» **What you need to do**:
Lines containing the word "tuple" are to be copied from the data below.

» **Data excerpts**:
================

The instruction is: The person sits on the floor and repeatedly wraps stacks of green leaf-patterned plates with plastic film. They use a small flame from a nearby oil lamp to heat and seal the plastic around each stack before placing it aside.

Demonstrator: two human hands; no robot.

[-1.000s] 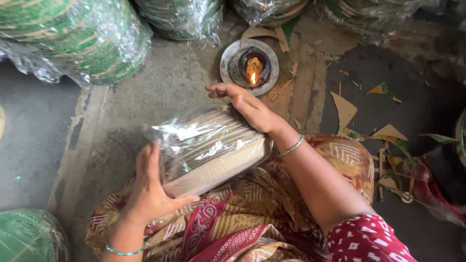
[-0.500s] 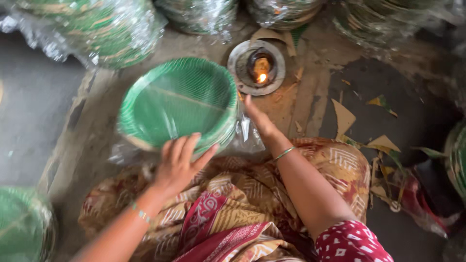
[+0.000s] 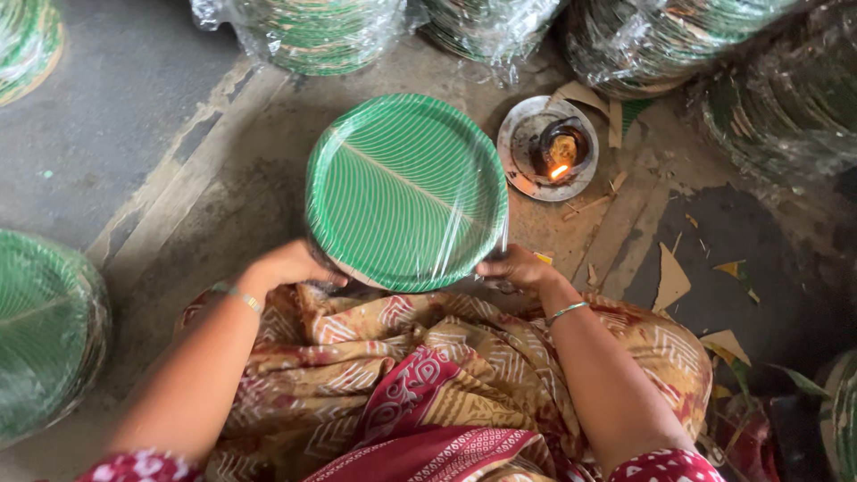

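Observation:
A stack of green leaf-patterned paper plates wrapped in clear plastic (image 3: 406,189) lies face up on my lap edge, above the patterned cloth (image 3: 420,375). My left hand (image 3: 287,265) grips the stack's lower left rim. My right hand (image 3: 518,268) holds its lower right rim and the loose plastic there. Both wrists wear thin bangles.
A small lit oil lamp on a metal dish (image 3: 552,152) burns just right of the stack. Wrapped plate bundles line the back (image 3: 312,31), the right (image 3: 786,98) and the left (image 3: 40,330). Cardboard and leaf scraps (image 3: 669,277) litter the concrete floor at right.
The wrapped stack was on its side a second ago; it has been turned so its green face points up, and both hands have shifted to its lower rim.

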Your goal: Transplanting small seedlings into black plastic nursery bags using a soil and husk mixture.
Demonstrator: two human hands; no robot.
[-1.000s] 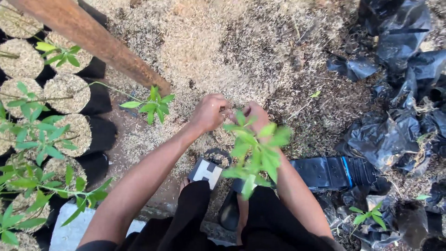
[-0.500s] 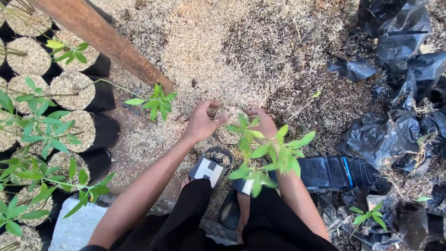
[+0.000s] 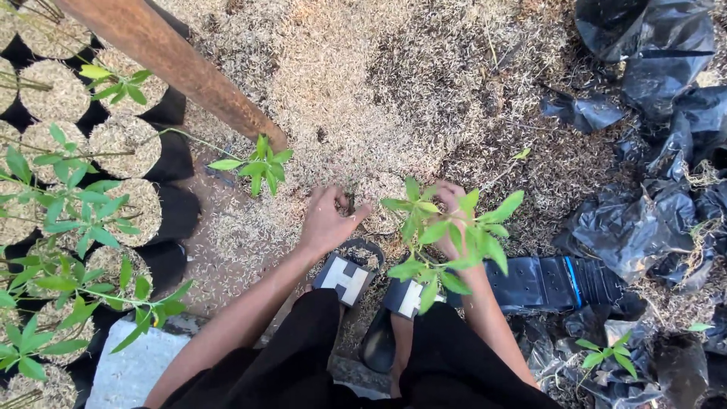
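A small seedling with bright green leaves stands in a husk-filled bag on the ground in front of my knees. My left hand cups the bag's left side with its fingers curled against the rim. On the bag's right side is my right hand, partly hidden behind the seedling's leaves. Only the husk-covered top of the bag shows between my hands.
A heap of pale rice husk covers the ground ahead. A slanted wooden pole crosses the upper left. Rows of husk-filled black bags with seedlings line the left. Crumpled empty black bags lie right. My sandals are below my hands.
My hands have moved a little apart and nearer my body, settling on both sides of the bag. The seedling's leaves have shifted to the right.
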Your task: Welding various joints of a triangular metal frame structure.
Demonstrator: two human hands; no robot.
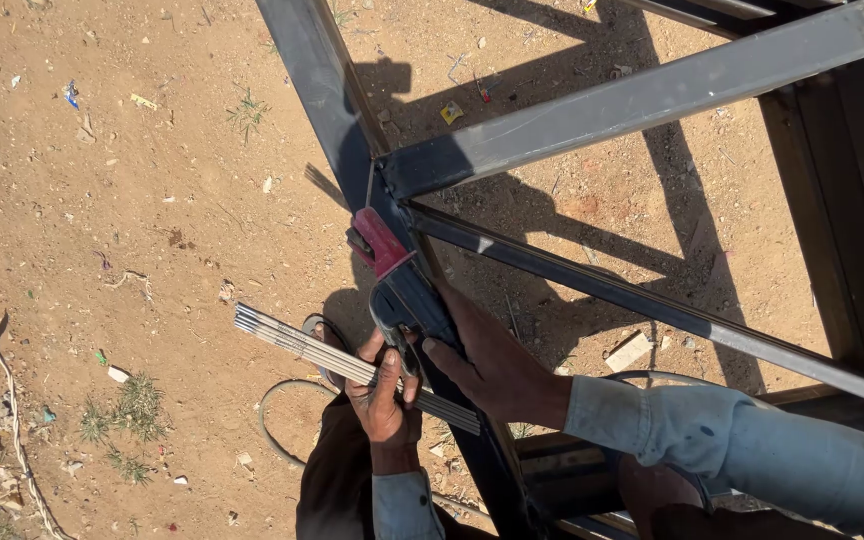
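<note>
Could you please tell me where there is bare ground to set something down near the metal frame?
The widest bare ground lies left of the frame's upright bar, above the grass tufts. Crowded: the joint, where the right hand grips the welding holder and the left hand holds the rod bundle.

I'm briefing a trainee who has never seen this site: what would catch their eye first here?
Probably the red-tipped electrode holder at centre, gripped by the right hand against the grey steel frame. Just below it, the left hand holds a bundle of welding rods pointing left over the sandy ground.
</note>
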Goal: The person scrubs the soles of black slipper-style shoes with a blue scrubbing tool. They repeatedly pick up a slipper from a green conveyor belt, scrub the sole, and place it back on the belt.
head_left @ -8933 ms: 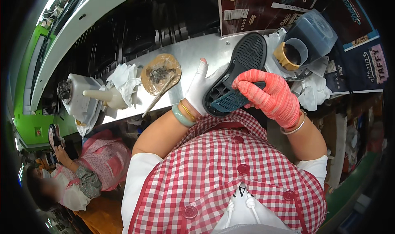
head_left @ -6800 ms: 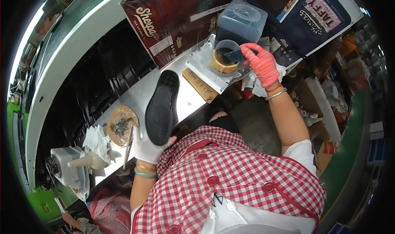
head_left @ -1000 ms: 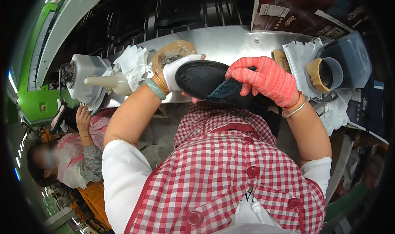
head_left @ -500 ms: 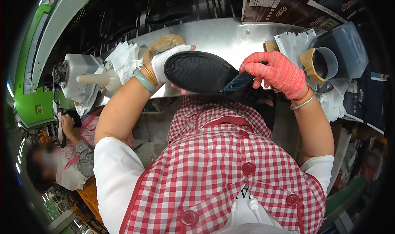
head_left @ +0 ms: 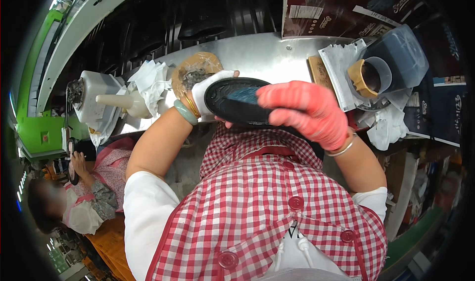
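Sole (head_left: pixel 236 111) rests — left end in left hand (head_left: pixel 202 94).

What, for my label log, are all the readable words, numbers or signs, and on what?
Maroon panel: pale script and a barcode label; wording not copied.
Navy panel: pale lettering, too blurred to read.
Tan block: marks too small to read.
White top: dark letters, partly hidden.

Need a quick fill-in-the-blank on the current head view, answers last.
1. The left hand, in a ____ glove, holds the black sole.
2. The right hand holds a brush with ____ bristles.
3. The pale green bangle is on the person's ____ arm.

Missing words: white; blue; left.
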`<state>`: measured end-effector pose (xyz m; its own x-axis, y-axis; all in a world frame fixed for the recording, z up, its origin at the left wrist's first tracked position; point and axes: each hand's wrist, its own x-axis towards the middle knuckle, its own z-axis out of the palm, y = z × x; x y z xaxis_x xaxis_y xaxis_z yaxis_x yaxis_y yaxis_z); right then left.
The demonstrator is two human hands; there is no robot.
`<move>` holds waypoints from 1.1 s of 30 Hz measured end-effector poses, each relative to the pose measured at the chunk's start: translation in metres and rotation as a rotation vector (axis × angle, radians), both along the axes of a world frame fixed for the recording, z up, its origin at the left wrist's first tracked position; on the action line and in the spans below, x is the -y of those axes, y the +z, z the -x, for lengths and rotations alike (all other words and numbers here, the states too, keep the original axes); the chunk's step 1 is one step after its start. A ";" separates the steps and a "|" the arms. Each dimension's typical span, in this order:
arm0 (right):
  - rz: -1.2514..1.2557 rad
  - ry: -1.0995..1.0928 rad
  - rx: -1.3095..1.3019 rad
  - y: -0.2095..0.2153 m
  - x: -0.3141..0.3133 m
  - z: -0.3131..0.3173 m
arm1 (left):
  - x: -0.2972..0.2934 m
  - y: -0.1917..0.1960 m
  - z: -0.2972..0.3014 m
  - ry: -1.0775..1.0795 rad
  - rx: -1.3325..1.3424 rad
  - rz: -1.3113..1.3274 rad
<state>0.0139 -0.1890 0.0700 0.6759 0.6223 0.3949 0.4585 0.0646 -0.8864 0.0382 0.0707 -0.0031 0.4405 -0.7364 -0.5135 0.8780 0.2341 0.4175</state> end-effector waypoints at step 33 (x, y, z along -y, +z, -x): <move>-0.979 -0.779 -0.310 0.010 0.064 0.023 | 0.041 0.085 0.016 0.570 0.795 -0.009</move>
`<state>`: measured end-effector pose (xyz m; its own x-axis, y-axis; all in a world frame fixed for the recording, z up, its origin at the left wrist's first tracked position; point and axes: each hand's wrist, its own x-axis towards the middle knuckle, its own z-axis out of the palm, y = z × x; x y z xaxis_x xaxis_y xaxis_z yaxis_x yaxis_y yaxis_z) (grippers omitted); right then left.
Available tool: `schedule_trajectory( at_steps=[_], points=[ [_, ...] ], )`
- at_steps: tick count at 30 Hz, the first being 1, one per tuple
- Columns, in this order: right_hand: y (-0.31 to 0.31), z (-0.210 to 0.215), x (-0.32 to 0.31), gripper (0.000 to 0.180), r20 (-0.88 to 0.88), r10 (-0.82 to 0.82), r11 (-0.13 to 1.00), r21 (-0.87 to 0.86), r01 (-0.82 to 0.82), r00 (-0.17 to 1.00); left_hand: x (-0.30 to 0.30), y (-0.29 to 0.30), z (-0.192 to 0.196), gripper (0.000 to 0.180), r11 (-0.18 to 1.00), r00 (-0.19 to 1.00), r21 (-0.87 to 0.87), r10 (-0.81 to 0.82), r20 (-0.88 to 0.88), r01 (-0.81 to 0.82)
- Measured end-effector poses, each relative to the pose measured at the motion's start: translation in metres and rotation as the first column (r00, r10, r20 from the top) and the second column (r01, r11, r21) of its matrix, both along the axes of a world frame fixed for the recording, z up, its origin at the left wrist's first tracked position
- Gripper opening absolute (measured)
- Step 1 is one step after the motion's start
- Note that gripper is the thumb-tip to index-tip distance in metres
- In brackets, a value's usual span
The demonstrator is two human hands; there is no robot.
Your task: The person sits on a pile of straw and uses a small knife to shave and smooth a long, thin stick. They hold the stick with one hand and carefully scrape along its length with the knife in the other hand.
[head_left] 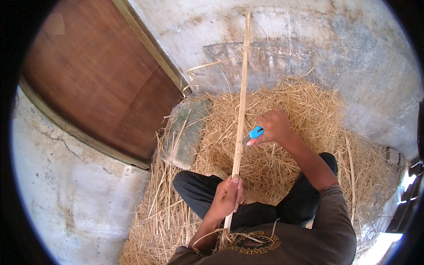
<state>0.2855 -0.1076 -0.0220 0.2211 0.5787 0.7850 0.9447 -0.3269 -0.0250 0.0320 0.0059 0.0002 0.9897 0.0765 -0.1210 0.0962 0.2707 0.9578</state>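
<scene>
A long, pale strip of wood or bamboo stretches from my lap to the far wall, its upper end against or in front of the plaster. Near its lower end my left hand is closed around it, thumb uppermost. My right hand grips a blue-handled utility knife to the right of the strip. The knife's tip is at the strip's right edge, about midway along it; whether it cuts in, I cannot tell. Thin curled shavings hang by the strip's near end, against my shirt.
Straw or shavings cover the floor around my crossed legs. A grey stone block lies at the left, beside a brown wooden door with a frame. Stained plaster walls rise ahead and to the left. Loose strips stick up near the door's corner.
</scene>
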Motion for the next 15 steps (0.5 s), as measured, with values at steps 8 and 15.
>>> schedule_trajectory(
  at_steps=[8, 15],
  points=[
    [-0.002, -0.02, 0.078, 0.069, -0.41, -0.488, 0.872, -0.214, 0.439, 0.77, -0.019, -0.003, -0.015, 0.031, 0.995, 0.995, 0.073, -0.056, -0.08, 0.062],
    [-0.051, -0.019, 0.127, 0.077, -0.361, -0.625, 0.779, -0.244, 0.577, 0.691, -0.035, -0.01, -0.018, 0.032, 0.981, 0.975, 0.098, -0.15, -0.167, 0.168]
  ],
)
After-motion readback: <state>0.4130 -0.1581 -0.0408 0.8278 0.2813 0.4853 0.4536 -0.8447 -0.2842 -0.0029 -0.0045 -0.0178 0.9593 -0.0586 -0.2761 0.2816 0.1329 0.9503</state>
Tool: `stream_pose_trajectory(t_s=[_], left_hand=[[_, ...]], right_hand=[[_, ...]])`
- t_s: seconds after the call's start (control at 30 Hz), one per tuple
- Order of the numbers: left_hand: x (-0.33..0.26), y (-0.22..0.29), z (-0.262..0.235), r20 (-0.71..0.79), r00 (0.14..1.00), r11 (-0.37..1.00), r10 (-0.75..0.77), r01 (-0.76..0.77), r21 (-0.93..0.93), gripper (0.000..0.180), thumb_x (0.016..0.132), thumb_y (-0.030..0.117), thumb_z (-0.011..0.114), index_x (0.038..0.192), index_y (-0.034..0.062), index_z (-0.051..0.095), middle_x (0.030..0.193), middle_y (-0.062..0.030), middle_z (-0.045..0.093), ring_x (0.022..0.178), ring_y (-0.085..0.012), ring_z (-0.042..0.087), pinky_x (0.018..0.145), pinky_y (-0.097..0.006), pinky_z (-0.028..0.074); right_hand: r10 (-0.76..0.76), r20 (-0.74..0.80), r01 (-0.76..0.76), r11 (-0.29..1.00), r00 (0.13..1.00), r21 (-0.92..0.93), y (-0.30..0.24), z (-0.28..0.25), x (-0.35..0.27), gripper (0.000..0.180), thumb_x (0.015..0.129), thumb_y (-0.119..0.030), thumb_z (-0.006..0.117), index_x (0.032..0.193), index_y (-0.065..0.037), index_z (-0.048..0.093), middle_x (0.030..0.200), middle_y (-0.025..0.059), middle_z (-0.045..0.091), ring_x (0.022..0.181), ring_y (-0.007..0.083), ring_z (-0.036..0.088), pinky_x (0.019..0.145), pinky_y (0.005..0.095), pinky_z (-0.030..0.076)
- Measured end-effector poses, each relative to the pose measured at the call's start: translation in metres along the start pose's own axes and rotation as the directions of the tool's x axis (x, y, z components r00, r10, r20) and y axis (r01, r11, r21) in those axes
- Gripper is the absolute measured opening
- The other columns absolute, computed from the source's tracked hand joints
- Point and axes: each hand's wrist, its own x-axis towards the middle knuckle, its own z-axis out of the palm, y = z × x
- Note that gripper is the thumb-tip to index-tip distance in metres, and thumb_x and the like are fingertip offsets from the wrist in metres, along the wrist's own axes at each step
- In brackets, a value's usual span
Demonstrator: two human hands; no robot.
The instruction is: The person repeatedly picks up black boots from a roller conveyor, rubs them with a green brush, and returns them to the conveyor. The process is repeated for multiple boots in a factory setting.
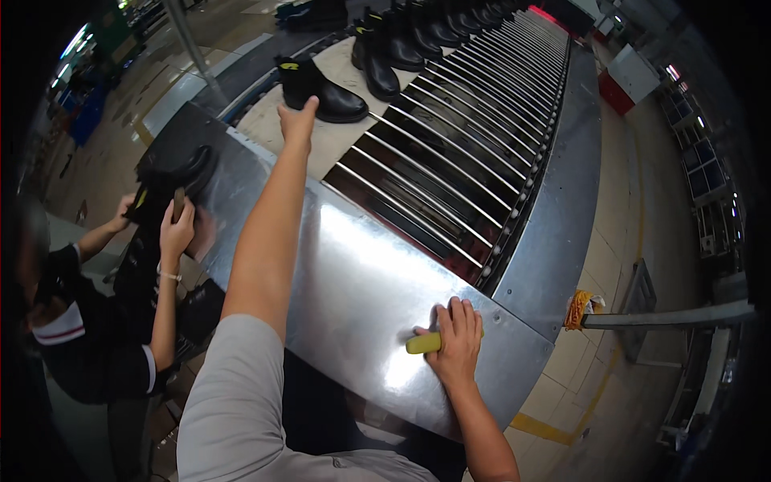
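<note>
My left arm stretches forward across the metal tabletop point(353, 265). At its end, my left hand point(297, 124) is closed round the heel of a black ankle boot point(333, 98) with a yellow mark at its top; some of the fingers are hidden. The boot stands upright on a pale belt point(261, 120). On the right, my right hand point(456, 341) rests on the metal and grips a short yellow-green stick-like handle point(423, 344), one end poking out by the thumb. Whatever lies under the palm is hidden.
A row of black boots point(377, 64) runs along the belt, beside metal roller bars point(450, 153). To the left a co-worker's hand point(177, 229) holds a small tool near another dark boot point(189, 169). A metal bar point(666, 316) juts in from the right, with yellow cord at its tip.
</note>
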Motion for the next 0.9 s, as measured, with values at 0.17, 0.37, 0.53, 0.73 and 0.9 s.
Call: stream_pose_trajectory(t_s=[0.17,0.37,0.53,0.73,0.9], left_hand=[[0.101,-0.024,0.038,-0.01,0.99,0.988,-0.137,0.136,-0.071,0.151,0.065,0.05,0.094,0.158,-0.0105,-0.008,0.164,-0.0344,0.02,0.152,-0.0419,0.029,0.123,-0.042,0.029],[0.089,-0.004,0.108,-0.337,0.83,0.846,-0.445,0.513,0.147,0.161,0.057,0.05,0.098,0.163,0.0073,-0.015,0.164,-0.0364,0.015,0.15,-0.0491,0.027,0.123,-0.054,0.026],[0.066,-0.013,0.077,-0.138,0.968,0.967,-0.209,0.184,-0.179,0.131,0.062,0.024,0.095,0.159,-0.0023,0.012,0.141,-0.0287,0.052,0.117,-0.0404,0.065,0.1,-0.042,0.056],[-0.054,0.019,-0.006,0.511,0.848,0.56,-0.14,0.494,-0.666,0.027,0.088,0.013,0.076,0.113,0.0058,0.068,0.109,-0.0063,0.073,0.099,-0.0222,0.072,0.091,-0.038,0.058],[-0.275,0.067,-0.118,0.675,0.737,0.437,0.033,0.596,-0.673,0.083,0.1,0.06,0.049,0.147,-0.0086,0.042,0.139,-0.0278,0.056,0.118,-0.0385,0.065,0.108,-0.051,0.049]], right_hand=[[-0.005,0.059,0.004,1.0,0.998,0.019,-0.001,0.003,0.009,0.052,0.084,-0.044,0.08,0.117,-0.006,0.069,0.135,0.0244,0.059,0.129,0.0447,0.053,0.108,0.0603,0.037],[0.037,0.076,-0.04,0.998,0.996,0.04,0.01,0.007,0.001,0.052,0.084,-0.046,0.079,0.118,-0.008,0.071,0.139,0.0229,0.058,0.131,0.0428,0.052,0.111,0.0576,0.034],[0.047,0.055,-0.052,0.994,0.997,0.094,0.013,0.003,0.006,0.054,0.084,-0.044,0.081,0.123,-0.008,0.069,0.139,0.0236,0.058,0.132,0.0419,0.052,0.109,0.0578,0.034],[0.033,-0.076,-0.022,0.989,0.997,0.146,0.017,0.011,-0.002,0.069,0.084,-0.043,0.081,0.137,-0.005,0.059,0.134,0.0204,0.06,0.131,0.0416,0.053,0.108,0.0594,0.035],[0.09,-0.265,-0.045,0.984,0.96,0.171,0.025,0.022,-0.011,0.076,0.084,-0.043,0.081,0.142,-0.003,0.053,0.134,0.0195,0.06,0.132,0.0436,0.051,0.111,0.0608,0.033]])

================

» **Problem solution**:
- at_steps: tick count at 30 Hz, the first being 1, one per tuple
- t_s: seconds after the call's start (control at 30 Hz), one per tuple

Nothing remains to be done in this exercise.